Laboratory Developed Tests
Although many IVDs take the form of kits that go through the FDA review process, many other diagnostic tests enter the market as laboratory developed tests (LDTs). This is particularly true for genetic tests. To date, FDA has cleared only a handful of the more than 1,300 genetic tests now offered in the U.S.
This is because historically, FDA has not regulated LDTs. In 1992, however, the agency asserted that it did have the authority to regulate all LDTs. This was challenged via a citizen petition, which FDA denied (Gibbs, JN, Bump, CP. Developments in the Law: Questions over FDA’s Authority to Regulate Laboratory Developed Tests. Hyman, Phelps & McNamara website. www.hpm.com/devitem.cfm?RID=74.0. Accessed January 16, 2008). Until very recently, however, the agency did not try to invoke this power. Then, FDA began to invite some laboratories to come to the agency to discuss the regulatory status of their LDTs.
On September 7, 2006, FDA issued the “Draft Guidance for Industry, Clinical Laboratories, and FDA Staff on In Vitro Diagnostic Multivariate Index Assays (IVDMIAs)” (Federal Register—2006; 71:52800-52801). In this document, for the first time, FDA declared its intention to regulate LDTs that involved the testing of multiple markers and used an algorithm that could not readily be understood by physicians.

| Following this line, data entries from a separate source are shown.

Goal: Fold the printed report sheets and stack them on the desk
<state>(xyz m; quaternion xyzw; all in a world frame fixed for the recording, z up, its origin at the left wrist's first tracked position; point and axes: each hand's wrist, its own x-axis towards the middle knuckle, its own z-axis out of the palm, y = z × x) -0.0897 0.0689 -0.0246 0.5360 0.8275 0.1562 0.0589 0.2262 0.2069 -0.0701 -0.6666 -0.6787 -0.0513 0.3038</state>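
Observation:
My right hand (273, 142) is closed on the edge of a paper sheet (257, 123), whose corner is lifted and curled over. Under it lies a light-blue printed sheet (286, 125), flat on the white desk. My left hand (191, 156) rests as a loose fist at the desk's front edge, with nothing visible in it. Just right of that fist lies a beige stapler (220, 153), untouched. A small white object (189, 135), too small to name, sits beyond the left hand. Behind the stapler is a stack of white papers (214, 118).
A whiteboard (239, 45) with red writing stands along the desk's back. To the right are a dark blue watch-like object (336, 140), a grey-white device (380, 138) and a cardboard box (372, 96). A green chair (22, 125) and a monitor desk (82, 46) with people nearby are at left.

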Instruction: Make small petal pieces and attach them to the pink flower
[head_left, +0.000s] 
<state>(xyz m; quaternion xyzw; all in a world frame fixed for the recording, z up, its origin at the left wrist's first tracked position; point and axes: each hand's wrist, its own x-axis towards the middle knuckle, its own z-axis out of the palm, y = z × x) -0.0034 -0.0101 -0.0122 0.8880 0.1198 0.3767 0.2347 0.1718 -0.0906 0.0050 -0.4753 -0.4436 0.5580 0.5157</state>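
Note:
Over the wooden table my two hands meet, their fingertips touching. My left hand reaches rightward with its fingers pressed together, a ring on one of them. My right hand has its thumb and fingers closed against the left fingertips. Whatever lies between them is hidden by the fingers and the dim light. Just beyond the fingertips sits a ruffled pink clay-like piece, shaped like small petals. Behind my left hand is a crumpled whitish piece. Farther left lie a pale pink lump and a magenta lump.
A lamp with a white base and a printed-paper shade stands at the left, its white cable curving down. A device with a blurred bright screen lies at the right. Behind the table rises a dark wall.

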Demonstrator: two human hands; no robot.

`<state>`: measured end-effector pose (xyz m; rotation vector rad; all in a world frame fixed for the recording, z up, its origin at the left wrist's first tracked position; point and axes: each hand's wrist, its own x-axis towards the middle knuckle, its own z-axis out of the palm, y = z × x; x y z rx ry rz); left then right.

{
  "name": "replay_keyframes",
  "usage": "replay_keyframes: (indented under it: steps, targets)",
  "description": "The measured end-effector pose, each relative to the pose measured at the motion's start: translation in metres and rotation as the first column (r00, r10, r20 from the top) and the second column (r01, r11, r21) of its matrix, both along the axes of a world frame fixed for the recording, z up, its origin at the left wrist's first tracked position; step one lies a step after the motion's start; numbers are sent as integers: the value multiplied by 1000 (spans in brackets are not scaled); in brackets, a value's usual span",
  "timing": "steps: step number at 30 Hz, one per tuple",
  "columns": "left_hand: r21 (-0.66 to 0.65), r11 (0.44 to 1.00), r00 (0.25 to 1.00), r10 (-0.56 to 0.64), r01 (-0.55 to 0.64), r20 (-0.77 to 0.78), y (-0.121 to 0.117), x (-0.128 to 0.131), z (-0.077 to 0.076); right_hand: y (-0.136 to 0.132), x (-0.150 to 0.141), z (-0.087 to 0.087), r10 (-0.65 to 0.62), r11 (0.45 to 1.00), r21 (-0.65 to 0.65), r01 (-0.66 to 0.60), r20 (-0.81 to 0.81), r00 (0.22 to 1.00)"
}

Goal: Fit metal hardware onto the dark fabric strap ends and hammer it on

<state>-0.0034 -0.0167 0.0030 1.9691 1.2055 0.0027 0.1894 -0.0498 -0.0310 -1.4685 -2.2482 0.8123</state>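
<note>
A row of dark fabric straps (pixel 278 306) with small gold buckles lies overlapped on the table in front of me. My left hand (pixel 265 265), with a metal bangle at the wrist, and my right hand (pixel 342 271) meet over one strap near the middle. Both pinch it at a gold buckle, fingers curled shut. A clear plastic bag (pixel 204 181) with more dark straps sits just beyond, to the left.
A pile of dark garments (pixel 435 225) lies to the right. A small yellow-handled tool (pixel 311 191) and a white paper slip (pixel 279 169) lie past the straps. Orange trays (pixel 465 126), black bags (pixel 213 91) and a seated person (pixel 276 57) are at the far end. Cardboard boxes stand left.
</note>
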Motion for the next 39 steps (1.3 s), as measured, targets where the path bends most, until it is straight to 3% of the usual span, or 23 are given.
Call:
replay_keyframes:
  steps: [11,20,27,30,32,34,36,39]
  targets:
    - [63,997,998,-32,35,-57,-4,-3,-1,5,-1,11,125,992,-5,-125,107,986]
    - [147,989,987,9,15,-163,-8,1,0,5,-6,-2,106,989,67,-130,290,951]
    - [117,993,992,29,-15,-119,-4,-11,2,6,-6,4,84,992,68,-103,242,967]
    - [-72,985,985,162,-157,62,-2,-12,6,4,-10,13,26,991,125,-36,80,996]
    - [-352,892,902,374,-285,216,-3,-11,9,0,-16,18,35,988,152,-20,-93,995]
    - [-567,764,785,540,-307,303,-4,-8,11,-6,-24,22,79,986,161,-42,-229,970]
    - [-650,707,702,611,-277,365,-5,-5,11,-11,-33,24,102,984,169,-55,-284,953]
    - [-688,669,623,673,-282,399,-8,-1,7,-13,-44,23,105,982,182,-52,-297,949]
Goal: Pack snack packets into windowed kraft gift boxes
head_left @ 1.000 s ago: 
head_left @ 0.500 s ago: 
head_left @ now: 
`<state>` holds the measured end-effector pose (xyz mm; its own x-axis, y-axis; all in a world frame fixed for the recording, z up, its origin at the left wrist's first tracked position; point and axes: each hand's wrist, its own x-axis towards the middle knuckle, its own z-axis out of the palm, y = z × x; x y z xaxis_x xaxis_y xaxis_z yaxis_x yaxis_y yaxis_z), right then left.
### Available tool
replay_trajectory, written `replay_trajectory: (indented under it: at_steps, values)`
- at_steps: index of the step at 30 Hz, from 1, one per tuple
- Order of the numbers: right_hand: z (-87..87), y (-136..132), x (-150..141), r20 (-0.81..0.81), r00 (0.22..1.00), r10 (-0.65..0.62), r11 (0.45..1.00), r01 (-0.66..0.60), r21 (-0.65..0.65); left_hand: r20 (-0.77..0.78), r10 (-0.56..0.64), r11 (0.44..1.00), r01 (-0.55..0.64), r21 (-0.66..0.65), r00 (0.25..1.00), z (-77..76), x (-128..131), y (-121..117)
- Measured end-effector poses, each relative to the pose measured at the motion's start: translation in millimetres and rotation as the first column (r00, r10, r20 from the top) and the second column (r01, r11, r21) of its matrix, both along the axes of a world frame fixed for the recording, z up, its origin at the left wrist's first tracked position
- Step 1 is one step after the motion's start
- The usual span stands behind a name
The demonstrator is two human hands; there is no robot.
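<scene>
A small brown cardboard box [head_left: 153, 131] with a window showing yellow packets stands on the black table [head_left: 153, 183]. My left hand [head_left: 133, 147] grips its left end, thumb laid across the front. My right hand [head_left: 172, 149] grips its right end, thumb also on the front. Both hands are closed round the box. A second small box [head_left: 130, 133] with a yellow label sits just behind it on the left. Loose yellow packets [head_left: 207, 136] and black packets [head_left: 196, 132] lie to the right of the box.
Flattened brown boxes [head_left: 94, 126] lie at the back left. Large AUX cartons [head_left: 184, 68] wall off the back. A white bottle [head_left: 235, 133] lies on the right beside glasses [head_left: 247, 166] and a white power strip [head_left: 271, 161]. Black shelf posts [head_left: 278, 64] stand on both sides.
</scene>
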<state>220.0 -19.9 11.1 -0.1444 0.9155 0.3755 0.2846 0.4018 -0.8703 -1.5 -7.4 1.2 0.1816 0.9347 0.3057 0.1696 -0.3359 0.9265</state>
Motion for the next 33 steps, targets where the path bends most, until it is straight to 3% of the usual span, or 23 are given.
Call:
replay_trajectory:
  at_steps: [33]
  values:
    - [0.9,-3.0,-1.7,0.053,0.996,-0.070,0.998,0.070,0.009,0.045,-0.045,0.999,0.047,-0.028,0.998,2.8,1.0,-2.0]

This proposal generated significant opposition. The Washington Legal Foundation filed a petition challenging FDA’s legal authority to regulate LDTs (CaseDetail: Petition to Stop FDA Regulation of Clinical Labs. www.wlf.org/Litigating/casedetail.asp?detail=451). Others criticized the agency’s failure to go through notice-and-comment rulemaking. Even those who supported the concept expressed concerns regarding unclear language in the draft guidance document.
On July 26, 2007, FDA issued a revised draft guidance document (Draft Guidance for Industry and Food and Drug Administration Staff; In Vitro Diagnostic Multivariate Index Assays; Federal Register—2007; 72:41081-41083), reiterating that LDTs are considered devices but modifying the definition and including a transition period. FDA said that IVDMIAs are expected to be a niche area, which was also disputed. Many diagnostic tests that will affect drug therapy decisions will fall outside this category. Pharmacogenomic or proteomic LDTs that use multiple markers and algorithms, however, may fall into the IVDMIA classification.
Thus, drug companies expecting that multiple-marker diagnostics could quickly enter the market through the LDT route may—depending on the outcome of the IVDMIA debate—need to reassess this strategy. Moreover, given FDA’s repeated statements that all LDTs are subject to FDA regulation, pharmaceutical companies should be careful about attaching their regulatory fate to an LDT.
FDA’s approach toward how it exercises enforcement discretion could shift again. In addition, the agency might try to regulate an LDT if a manufacturer provided significant support to the laboratory (Gutman SI, MD, Director, OIVD, CDRH. Letter to Luber JR, President, EXACT Sciences Corporation. October 11, 2007. www.fda.gov/foi/warning_letters/s6568c.pdf. Accessed January 16, 2008).
FDA also regulates laboratory tests by asserting jurisdiction over software. With increasing frequency, laboratories are acquiring data and then using a computer to analyze the data and generate a test report. FDA has stated that this software is a device subject to FDA jurisdiction (Gutman SI, MD, Director, OIVD, CDRH. Letter to Levine PJ, President and CEO, Correlogic Systems, Inc. July 12, 2004. http://www.fda.gov/cdrh/oivd/letters/071204-correlogic.html. Accessed January 16, 2008). FDA has long asserted authority to regulate software that plays a role in diagnostic testing, and has reviewed and cleared numerous software-based products.